Which leaves the current commission with five members whose terms have all expired, but it doesn’t matter because no one in Fort Worth’s government has done anything wrong in the last seven years.

But as was pointed out in this space not too long ago (“Ethics Review? What Ethics Review?,” Nov 13), “the lapse of the Ethics Review Commission ironically constitutes a violation of the city’s Code of Ethics.”

So City Council has come up with a plan to put things back on track. The plan is to have the council retain one lawyer on the commission and to have the other four commission members drawn anonymously from city commissions to evaluate breaches-of-ethics charges if and when they arise. The commission members would be drawn from a pool of everyone currently serving in the “City’s Zoning Commission, Plan Commission, and Boards of Adjustment by a random draw method conducted by the City Secretary,” according to a December 12 City Council communication. Those whose names are called will evaluate the single ethics violation charge and then disband. New names would be drawn for each violation charged.
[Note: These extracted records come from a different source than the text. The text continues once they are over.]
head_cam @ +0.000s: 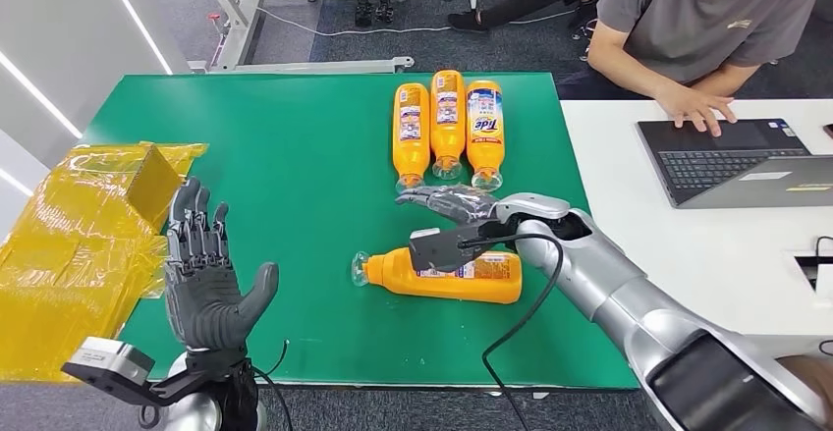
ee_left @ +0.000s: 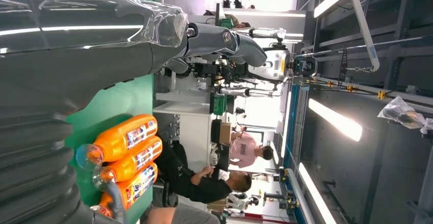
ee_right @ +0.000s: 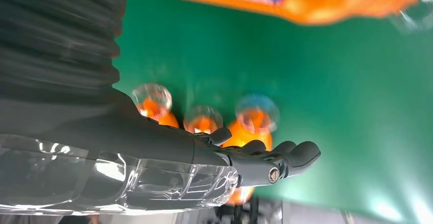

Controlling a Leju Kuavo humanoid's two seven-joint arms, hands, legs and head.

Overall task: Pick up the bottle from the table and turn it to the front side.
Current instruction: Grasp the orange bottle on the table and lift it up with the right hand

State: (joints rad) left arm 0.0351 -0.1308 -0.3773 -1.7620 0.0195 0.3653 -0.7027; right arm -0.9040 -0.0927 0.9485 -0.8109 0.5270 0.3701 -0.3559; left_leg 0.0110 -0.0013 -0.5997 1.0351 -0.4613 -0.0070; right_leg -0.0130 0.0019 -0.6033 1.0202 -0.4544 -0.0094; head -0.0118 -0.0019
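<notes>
The right hand hovers empty with fingers extended, just beyond the orange plastic bottle lying on its side on the green surface. The left hand is raised, fingers spread and empty.
</notes>
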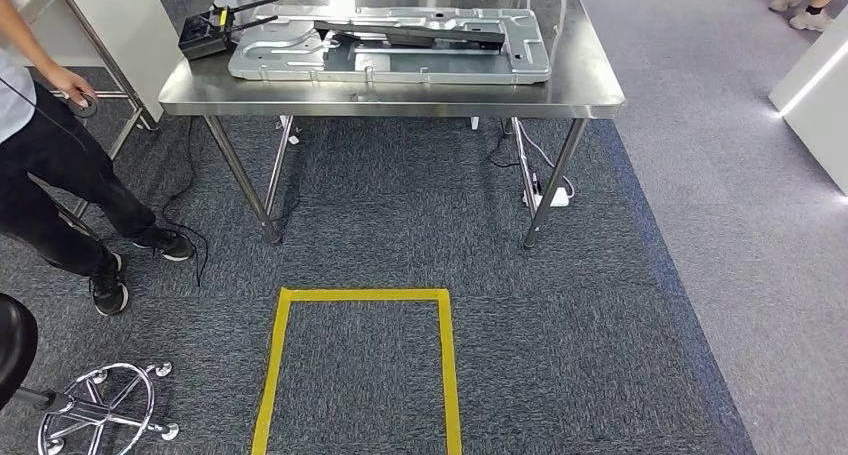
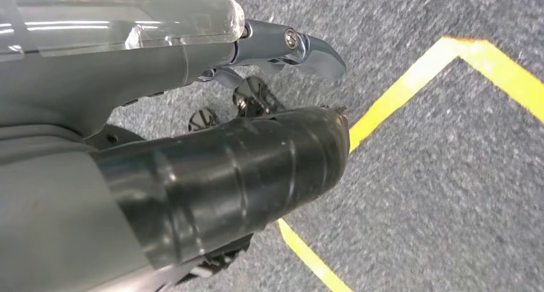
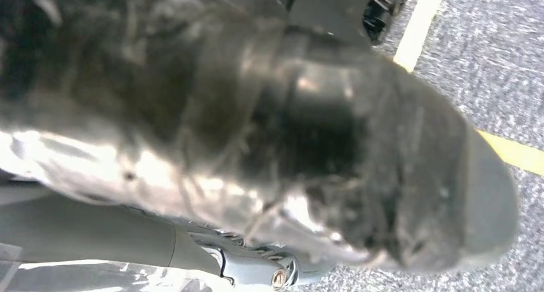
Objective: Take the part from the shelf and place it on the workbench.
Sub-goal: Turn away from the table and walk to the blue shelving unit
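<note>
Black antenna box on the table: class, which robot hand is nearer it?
Left, likely. The black box sits at the left end of the table; the left hand and right hand both hang low over the yellow floor tape.

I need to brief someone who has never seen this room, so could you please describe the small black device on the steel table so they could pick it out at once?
Find the steel table beyond the yellow tape rectangle on the carpet. A large grey stamped metal panel covers most of its top. The small black device sits by the panel's left end, dark and boxy with thin antennas, unlike the pale panel.
</note>
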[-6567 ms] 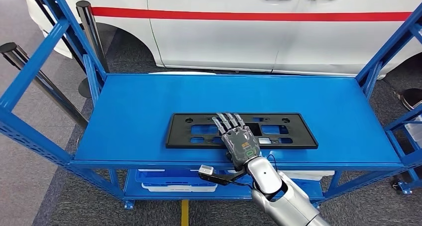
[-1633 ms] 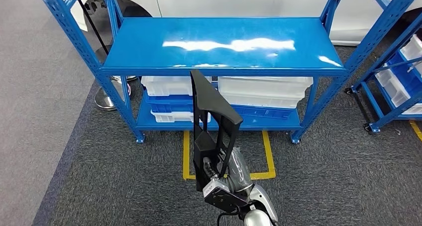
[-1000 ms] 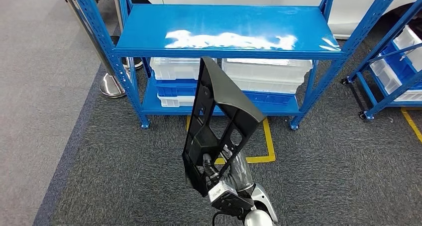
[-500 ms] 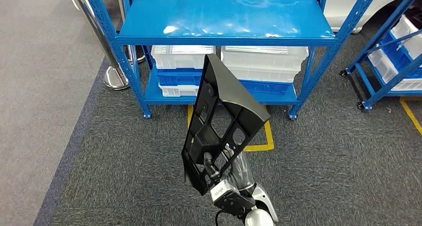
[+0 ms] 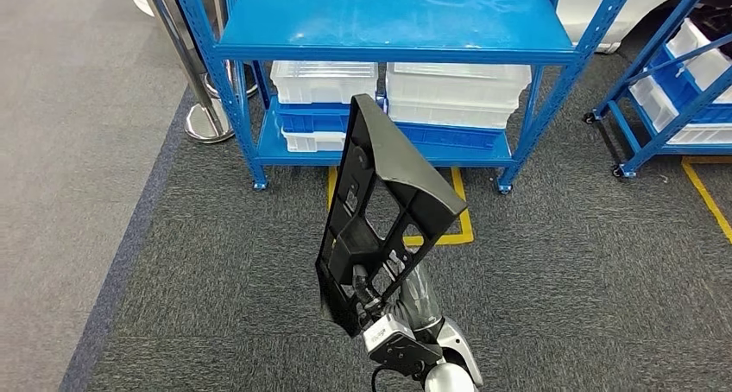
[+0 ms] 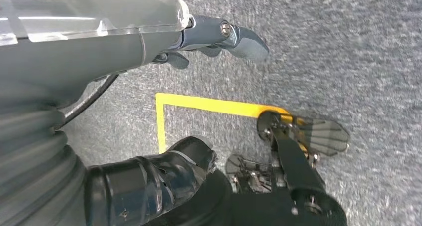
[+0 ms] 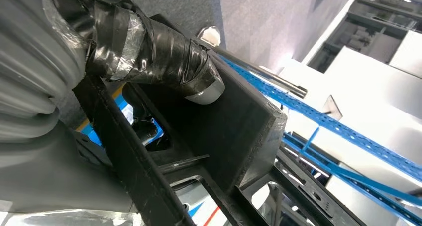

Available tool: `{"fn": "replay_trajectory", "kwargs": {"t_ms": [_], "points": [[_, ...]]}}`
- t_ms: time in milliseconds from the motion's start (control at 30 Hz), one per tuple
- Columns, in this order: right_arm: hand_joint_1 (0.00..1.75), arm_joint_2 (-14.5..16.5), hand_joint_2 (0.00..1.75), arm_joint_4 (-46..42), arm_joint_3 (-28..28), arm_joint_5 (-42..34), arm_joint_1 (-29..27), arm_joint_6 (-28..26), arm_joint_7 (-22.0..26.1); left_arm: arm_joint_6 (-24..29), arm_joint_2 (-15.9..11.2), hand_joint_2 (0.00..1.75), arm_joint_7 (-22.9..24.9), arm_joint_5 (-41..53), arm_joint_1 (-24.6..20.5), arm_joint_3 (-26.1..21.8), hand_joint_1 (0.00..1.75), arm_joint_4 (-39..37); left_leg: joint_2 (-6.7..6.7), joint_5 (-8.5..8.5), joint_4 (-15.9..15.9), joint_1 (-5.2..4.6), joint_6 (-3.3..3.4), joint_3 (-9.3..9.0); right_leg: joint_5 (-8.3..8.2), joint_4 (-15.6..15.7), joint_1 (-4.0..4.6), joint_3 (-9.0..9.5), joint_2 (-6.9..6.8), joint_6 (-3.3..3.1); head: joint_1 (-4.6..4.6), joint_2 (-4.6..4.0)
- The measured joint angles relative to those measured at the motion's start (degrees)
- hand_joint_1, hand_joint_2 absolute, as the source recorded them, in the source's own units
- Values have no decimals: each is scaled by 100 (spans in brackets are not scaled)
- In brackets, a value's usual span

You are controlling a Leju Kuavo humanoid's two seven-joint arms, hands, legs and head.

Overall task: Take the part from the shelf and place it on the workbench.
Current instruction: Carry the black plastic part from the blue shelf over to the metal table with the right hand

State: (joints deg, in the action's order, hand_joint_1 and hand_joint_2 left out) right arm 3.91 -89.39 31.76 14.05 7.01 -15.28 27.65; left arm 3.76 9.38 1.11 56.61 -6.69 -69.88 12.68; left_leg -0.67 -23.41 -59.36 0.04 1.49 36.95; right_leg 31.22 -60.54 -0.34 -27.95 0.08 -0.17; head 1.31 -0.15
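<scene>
The part (image 5: 384, 193) is a long black plastic frame with cut-outs. It stands nearly upright in front of me, above the grey carpet, its upper end leaning toward the blue shelf (image 5: 388, 21). My right hand (image 5: 406, 310) grips its lower end; in the right wrist view the taped thumb (image 7: 159, 52) presses on the part's flat face (image 7: 234, 131). My left hand (image 6: 124, 42) hangs over the carpet with its fingers (image 6: 239, 37) apart and nothing in them.
The shelf's top board is bare, with white bins (image 5: 453, 85) on the board below. A chrome post (image 5: 203, 120) stands at its left and a second blue rack (image 5: 682, 81) at the right. Yellow floor tape (image 5: 462, 228) lies before the shelf.
The part lay flat on the shelf under my right hand; now that hand holds it upright. The camera has backed away, so the shelf sits farther off and higher in the picture.
</scene>
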Motion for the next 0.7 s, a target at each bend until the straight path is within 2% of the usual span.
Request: {"fn": "replay_trajectory", "kwargs": {"t_ms": [33, 100, 133, 167, 200, 233, 267, 300, 333, 367, 400, 433, 467, 500, 533, 567, 600, 633, 667, 700], "points": [[175, -1, 175, -19, 1, 4, 4, -5, 2, 0, 1, 175, 0, 3, 0, 0, 0, -1, 1, 65, 25, 13, -39, 13, 64, 209, 31, 96, 5, -20, -1, 0], [175, -9, 175, -43, 4, 20, 9, -25, 9, -1, 1, 175, 1, 12, 8, 0, 0, -2, 10, 158, 64, 47, -116, 46, -30, 334, 60, 67, -10, -65, 3, 0], [175, -13, 175, -48, 9, 30, 10, -37, 13, -2, 1, 175, 1, 18, 14, 1, 0, -2, 21, 71, 23, 56, -143, 84, -108, 363, 57, 16, -22, -107, 3, 0], [175, -17, 175, -52, 17, 40, 10, -48, 17, -2, 0, 175, 3, 25, 19, 1, 0, -2, 33, -135, -108, 59, -163, 140, -189, 387, 46, -53, -36, -153, 2, 0], [175, -19, 175, -55, 27, 47, 9, -55, 20, -4, -1, 175, 6, 30, 24, 2, 0, -2, 41, -447, -356, 64, -176, 208, -271, 393, 37, -139, -47, -193, 1, 0], [175, -20, 175, -58, 36, 50, 6, -60, 22, -4, -1, 175, 8, 36, 28, 2, 0, -2, 44, -775, -687, 61, -186, 274, -346, 382, 46, -237, -46, -223, -1, 0], [175, -20, 175, -61, 44, 53, 4, -62, 23, -5, -1, 175, 10, 39, 31, 2, 0, -2, 44, -1008, -1056, 64, -197, 324, -417, 363, 52, -343, -50, -234, -2, 0], [175, -22, 175, -61, 49, 53, 2, -63, 24, -5, -1, 175, 11, 40, 32, 2, 0, -2, 43, -1085, -1378, 66, -208, 334, -488, 340, 57, -457, -57, -232, 0, 0], [175, -25, 175, -61, 52, 53, 1, -63, 25, -5, -1, 175, 11, 42, 29, 2, 0, -2, 43, -998, -1570, 67, -218, 291, -556, 312, 58, -572, -66, -225, -1, 0], [175, -28, 175, -61, 55, 53, 1, -64, 25, -6, -2, 175, 11, 44, 26, 3, 0, -2, 43, -809, -1605, 69, -226, 177, -620, 276, 55, -691, -75, -213, -1, 0], [175, -33, 175, -61, 57, 53, 2, -65, 26, -7, -3, 175, 11, 45, 23, 3, 0, -2, 43, -618, -1456, 71, -229, -23, -680, 231, 48, -811, -79, -196, -2, 0], [175, -36, 175, -63, 59, 53, 0, -65, 26, -7, -4, 175, 11, 47, 20, 5, 0, -2, 45, -551, -1132, 72, -228, -320, -731, 177, 44, -920, -78, -172, -3, 0], [175, -38, 175, -73, 60, 53, -1, -66, 26, -7, -6, 175, 11, 48, 16, 8, 0, -2, 50, -616, -673, 67, -218, -669, -775, 115, 43, -1012, -75, -147, -2, 0], [175, -42, 175, -85, 61, 54, -1, -67, 27, -7, -7, 175, 11, 48, 13, 10, 0, -2, 56, -757, -257, 57, -192, -953, -822, 65, 47, -1076, -73, -121, -3, 0], [175, -45, 175, -97, 62, 55, -1, -68, 29, -7, -9, 175, 10, 48, 10, 13, 0, -2, 62, -892, 47, 44, -163, -1139, -877, 40, 51, -1114, -73, -98, -2, 0], [175, -50, 175, -107, 64, 56, -2, -69, 31, -7, -11, 175, 10, 48, 7, 15, 0, -2, 66, -945, 204, 30, -124, -1202, -940, 36, 57, -1132, -74, -75, -1, 0], [175, -57, 175, -109, 67, 57, -5, -70, 32, -7, -13, 175, 9, 48, 7, 16, 0, -3, 57, -917, 216, 36, -72, -1159, -993, 45, 55, -1153, -69, -50, 0, 0], [175, -65, 175, -109, 69, 57, -9, -71, 32, -7, -14, 175, 9, 48, 1, 17, 0, -3, 42, -850, 212, 42, -22, -1102, -954, 27, 47, -1180, -57, -23, 2, 0], [175, -74, 175, -109, 70, 57, -13, -71, 32, -7, -16, 175, 9, 48, -4, 18, 0, -3, 23, -775, 215, 48, 38, -1031, -787, -69, 36, -1222, -42, 7, 5, 0], [175, -84, 175, -109, 70, 57, -15, -72, 32, -7, -18, 175, 10, 48, -6, 19, 0, -4, 2, -693, 220, 53, 87, -950, -504, -267, 19, -1277, -29, 35, 9, 0]]}}
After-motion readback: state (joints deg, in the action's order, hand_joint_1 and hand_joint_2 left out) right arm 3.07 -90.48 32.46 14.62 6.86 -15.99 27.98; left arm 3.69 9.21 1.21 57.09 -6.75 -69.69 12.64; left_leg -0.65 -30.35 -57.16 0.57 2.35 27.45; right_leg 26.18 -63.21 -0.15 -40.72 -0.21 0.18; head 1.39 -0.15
There is some fine print, of course. Among other things, the four names pulled must come from four different council districts, and none of those randomly chosen may have a relationship with the person charged with violating the ethics rules.

To the cynical, it might appear that people who have a vested interest in city politics might not be the best evaluators of other people who have a vested interest in city politics, but Fullenwider does not see it that way.

“The proposed change,” she wrote, “was to avoid issues with term limits and to eliminate the situation where citizens are appointed to an inactive board that limits their participation on other boards and commissions as being a member of the Ethics Commission meant that you cannot serve on any other board or commission.”

Additionally, Fullenwider notes that “the change also assures some anonymity as to who is going to hear the complaints. With the approval of the ordinance, the ERC moves from being a standing commission to an on-call commission that’s convened when needed.

“It is my opinion,” she continued, “that this change makes the ordinance stronger and removes the opportunity for influence.”

From where we stand, we would rather the council reached out to members of the community – to activists, to professors, to scientists, to librarians, to school teachers – to evaluate ethics complaints. These folks might be capable of viewing an ethics complaint dispassionately. Then again, given that Fort Worth is so damned clean that not one legitimate ethics complaint has been filed since 2012, well, apparently we hardly need a responsible Ethics Review Commission at all. 

2 COMMENTS

  1. Seems self serving, also looks like fresh carpet installed 3 inches over the ground, to sweep untold stuff under. Six day old fish laying on the ground, smell better, shame this kind of governance is what makes Fort Worth what it is. Dark days ahead.